Mise en scène : Tim McArthur. Direction musicale : Michael Steel. Avec Anthony Flaum (Casanova), Michelle Whitney, Emma Fenney, Libby Christensen, Shai Matheson, Julia G. Addison, Gemma Morsley, Daniel Sherman, Stuart Simons, Meshell Dillon, Christopher Rorke.
Le King’s Head Theatre est un minuscule théâtre placé à l’arrière-salle d’un pub du quartier d’Islington. Je jette régulièrement un coup d’œil à sa programmation, ce qui m’a permis de voir des œuvres rarement représentées, comme Pageant (une parodie de concours de beauté dans lequel tous les rôles sont joués par des hommes), le merveilleux One Touch of Venus de Kurt Weill, ou encore le délicieux Bless the Bride de Vivian Ellis. Le King’s Head accueille aussi de temps en temps des créations comme The Black & White Ball il y a quelques mois.
Ce Casanova n’est pas à proprement parler une création puisqu’il a déjà été représenté au Greenwich Playhouse. C’est cependant une œuvre récente, écrite par un Philip Godfrey apparemment plus connu dans le monde de la musique classique et du chant choral, bien qu’il ait d’autres comédies musicales à son actif. Après avoir longtemps cherché un sujet qui n’avait pas déjà été traité, Godfrey est “tombé” sur Casanova et la lecture des vingt tomes de ses mémoires l’a convaincu du bien-fondé de son idée.

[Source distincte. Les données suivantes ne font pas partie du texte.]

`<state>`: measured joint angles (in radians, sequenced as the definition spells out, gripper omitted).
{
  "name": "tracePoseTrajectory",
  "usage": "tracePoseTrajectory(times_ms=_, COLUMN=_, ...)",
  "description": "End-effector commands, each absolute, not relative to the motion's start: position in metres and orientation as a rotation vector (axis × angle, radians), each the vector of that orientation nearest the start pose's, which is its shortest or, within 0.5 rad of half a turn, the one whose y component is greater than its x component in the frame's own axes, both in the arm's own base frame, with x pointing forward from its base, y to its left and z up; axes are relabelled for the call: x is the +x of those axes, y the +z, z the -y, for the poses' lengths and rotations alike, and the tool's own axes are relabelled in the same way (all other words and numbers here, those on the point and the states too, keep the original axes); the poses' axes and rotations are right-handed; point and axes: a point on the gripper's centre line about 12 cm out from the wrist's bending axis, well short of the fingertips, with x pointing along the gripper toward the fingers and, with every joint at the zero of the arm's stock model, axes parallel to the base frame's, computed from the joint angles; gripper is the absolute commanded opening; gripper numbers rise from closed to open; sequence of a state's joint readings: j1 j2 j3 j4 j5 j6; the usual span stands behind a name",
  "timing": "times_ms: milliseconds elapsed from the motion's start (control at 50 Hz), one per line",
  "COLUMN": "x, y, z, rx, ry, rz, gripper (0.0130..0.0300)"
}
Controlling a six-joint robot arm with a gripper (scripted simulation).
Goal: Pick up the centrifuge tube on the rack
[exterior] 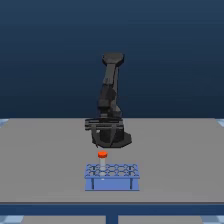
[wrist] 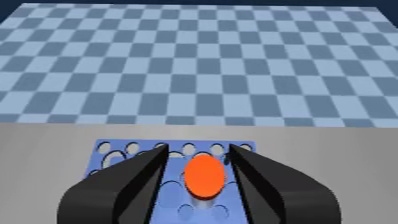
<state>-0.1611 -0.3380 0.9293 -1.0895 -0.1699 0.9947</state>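
A flat grey table (exterior: 45, 160) carries a black six-joint arm (exterior: 111, 95). Near the table's front edge stands the small light-blue rectangular rack (exterior: 111, 176) with round holes. The black claw (wrist: 197, 156) hangs above it, jaws parted, gripping nothing. Between them stands the slim translucent centrifuge tube with orange-red cap (wrist: 204, 175), upright in a rack hole.
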Motion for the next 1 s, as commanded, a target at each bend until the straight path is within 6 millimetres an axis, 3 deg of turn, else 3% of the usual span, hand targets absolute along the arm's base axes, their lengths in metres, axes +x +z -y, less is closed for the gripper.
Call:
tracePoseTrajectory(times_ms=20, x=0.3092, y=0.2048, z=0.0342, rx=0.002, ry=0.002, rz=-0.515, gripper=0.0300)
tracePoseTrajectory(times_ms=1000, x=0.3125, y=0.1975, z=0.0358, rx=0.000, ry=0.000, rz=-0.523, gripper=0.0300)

Et c’est une œuvre finalement assez ambitieuse qui nous est présentée, puisqu’il s’agit de chroniquer, de manière assez linéaire, les aventures de Casanova, du berceau (ou presque) à son lit de mort. À part l’interprète du rôle-titre, les autres comédiens doivent jouer en moyenne trois rôles chacun, compte tenu de la densité des aventures du héros.
L’entreprise était risquée. Avant tout, il faut un comédien hors pair pour être le héros d’une telle épopée. Et il ne quitte presque jamais la scène, ce qui demande en outre de sacrées capacités physiques. Sur ce point, le pari est largement relevé avec Anthony Flaum, un comédien au charme ravageur et à la voix puissante, sorti de l’école depuis moins de trois ans, et dont on est sûr qu’on le retrouvera très prochainement dans un rôle majeur sur une scène du West End.

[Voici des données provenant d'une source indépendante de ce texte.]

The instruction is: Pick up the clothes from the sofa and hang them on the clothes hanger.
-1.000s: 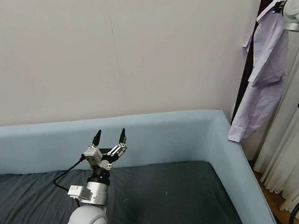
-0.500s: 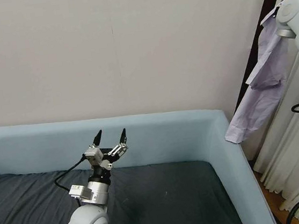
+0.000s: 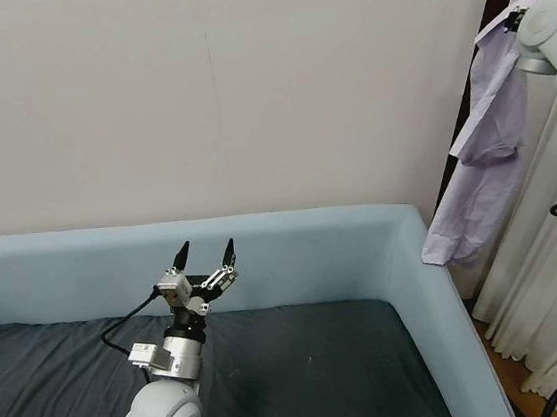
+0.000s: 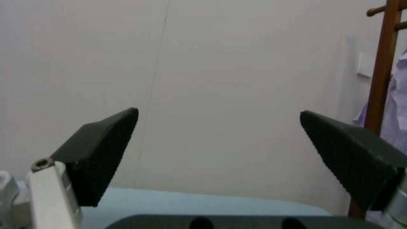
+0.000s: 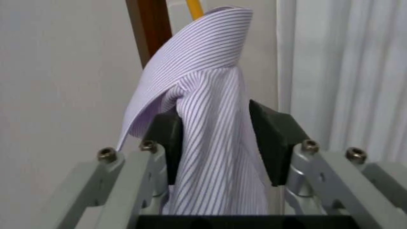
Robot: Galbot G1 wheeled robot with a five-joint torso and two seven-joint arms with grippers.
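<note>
The jaws of the left gripper stand wide apart and hold nothing. This gripper is parked, pointing upward, above the dark seat of the sofa, in front of its backrest.

Beyond the right end of the sofa, the jaws of the right gripper are closed on the striped shirt. They pinch the cloth just under the collar, and the collar fold rises above them. The shirt is already off the sofa. It hangs in the air past the sofa's right end, and one sleeve reaches down to about the level of the armrest. Just behind the shirt, still on the right of the sofa, is the dark wooden clothes stand, with something yellow near its top.

Compared with a second ago, the sofa and the left gripper have not moved, but the shirt has shifted slightly against the stand. I judge that the right arm is adjusting the collar toward the top of the stand. The hanging is in progress, and the shirt is not released yet.
</note>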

Le deuxième écueil, c’est le risque de lasser en racontant la vie de quelqu’un dont la principale activité consiste à séduire une femme après l’autre. Le risque de répétition n’est pas mince, comme en témoigne d’ailleurs le semi-ennui qui s’installe toujours pendant le deuxième acte du Candide de Bernstein. De ce côté, on peut considérer que le succès est mitigé, mais que le pire est évité. Le livret parvient en effet à varier suffisamment les épisodes, notamment en y introduisant une galerie de personnages hauts en couleurs, joués pour certains avec une virtuosité impressionnante par des comédiens particulièrement bien — l’ambassadeur de France à Venise joué par Shai Matheson, qui introduit Casanova au plaisir des parties carrées, est un tour de force comique.
Et puis, bien sûr, il y a la nécessité de trouver un style musical qui soit adapté au propos. C’est là que Philip Godfrey s’illustre, car il parvient à construire une voix propre, qui ne cherche pas à copier Andrew Lloyd Webber, Stephen Sondheim ou Jerry Herman. Il a un certain talent pour la mélodie et compose dans un style simple et harmonique qui n’exclut pas des pointes passagères de sophistication. Tout n’est pas inoubliable, mais il y a de très jolis passages, notamment lorsqu’il se laisse tenter à deux reprises par l’écriture à quatre voix (en particulier — et c’est approprié — dans la fameuse scène déjà évoquée de la partie carrée)… ou encore dans le très joli “Requiem” qu’entonnent les chanteurs vers la fin.
C’est donc une œuvre vraiment solide qui est présentée sur la scène du King’s Head Theatre. On est, du coup, presque désolé que l’un des derniers lyrics de la pièce soit peut-être le plus mauvais qu’il m’ait été donné d’entendre depuis des années : “Casanova / You were like a Supernova / And your story is now ova’”. Je ne sais pas ce qui passait par la tête de Philip Godfrey ce jour-là, mais il aurait mieux fait de penser à autre chose.